SSN 788’s commanding officer, Commander Tom Bowman, and his executive officer, Commander Jenae Mauk, were in the bridge cockpit atop the Virginia class submarine’s two story tall sail, each adorned in regulation parkas. Both wore communication headsets that connected with Colorado’s control room two decks below the sail. A pair of binoculars hung from leather straps around their necks. Two additional binocular equipped watch standers were behind Bowman and Mauk on top of the fairwater.

“It’ll be good for the crew to get a little shore leave,” Bowman said. Although he had turned thirty-nine about a month earlier, he retained the same youthful looks he’d had when he’d graduated from the Naval Academy seventeen years earlier—close-cropped black hair without a speck of gray, square jawed, and a muscular five-foot nine frame.

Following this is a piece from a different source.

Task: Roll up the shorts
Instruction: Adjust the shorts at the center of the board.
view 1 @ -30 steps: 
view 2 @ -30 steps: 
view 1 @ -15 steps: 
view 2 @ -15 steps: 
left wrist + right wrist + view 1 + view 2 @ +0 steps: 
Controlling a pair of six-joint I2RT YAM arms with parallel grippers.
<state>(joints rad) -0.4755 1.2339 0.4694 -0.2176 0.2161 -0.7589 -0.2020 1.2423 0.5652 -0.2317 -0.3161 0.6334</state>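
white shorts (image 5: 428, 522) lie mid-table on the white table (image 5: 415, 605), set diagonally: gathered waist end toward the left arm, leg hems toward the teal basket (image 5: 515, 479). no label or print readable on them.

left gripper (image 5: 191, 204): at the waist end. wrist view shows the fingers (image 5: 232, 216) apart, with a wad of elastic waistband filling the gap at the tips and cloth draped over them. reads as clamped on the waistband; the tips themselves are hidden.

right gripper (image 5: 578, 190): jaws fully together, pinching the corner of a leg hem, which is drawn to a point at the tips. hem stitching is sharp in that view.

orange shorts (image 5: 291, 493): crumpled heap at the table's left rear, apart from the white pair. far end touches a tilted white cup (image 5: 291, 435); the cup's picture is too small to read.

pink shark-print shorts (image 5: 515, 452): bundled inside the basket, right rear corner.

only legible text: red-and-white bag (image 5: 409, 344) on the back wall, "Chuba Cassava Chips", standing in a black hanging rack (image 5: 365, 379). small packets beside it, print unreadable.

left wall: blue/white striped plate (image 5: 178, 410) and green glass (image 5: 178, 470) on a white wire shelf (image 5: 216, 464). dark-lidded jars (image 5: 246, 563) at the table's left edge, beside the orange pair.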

“Definitely,” Mauk said. “It’s been a while.” A petite brunette, the thirty-six-year-old mother of two was also a product of Annapolis. She’d graduated near the top of her class. When the Navy opened up subs to women, she transferred from the surface warfare program to the submarine service. After completing nuclear power school, she served on a boomer for three years before transferring to the Colorado. It was her dream job.

Since departing its homeport at Naval Submarine Base New London, Groton, Connecticut, the Colorado had been on continuous sea duty for over three months. While on its initial patrol in the Arctic, the submarine was temporarily reassigned to the Pacific Fleet. After entering the North Pacific Ocean via the Bering Strait, its first mission was to track Russian ballistic missile submarines deployed from the Rybachiy sub base at Petropavlovsk-Kamchatskiy. Follow up missions occurred in Chinese waters and elsewhere in the Pacific. And now, with food supplies running low and just about everyone aboard suffering from “cabin fever,” the forthcoming visit to Yokosuka was long overdue.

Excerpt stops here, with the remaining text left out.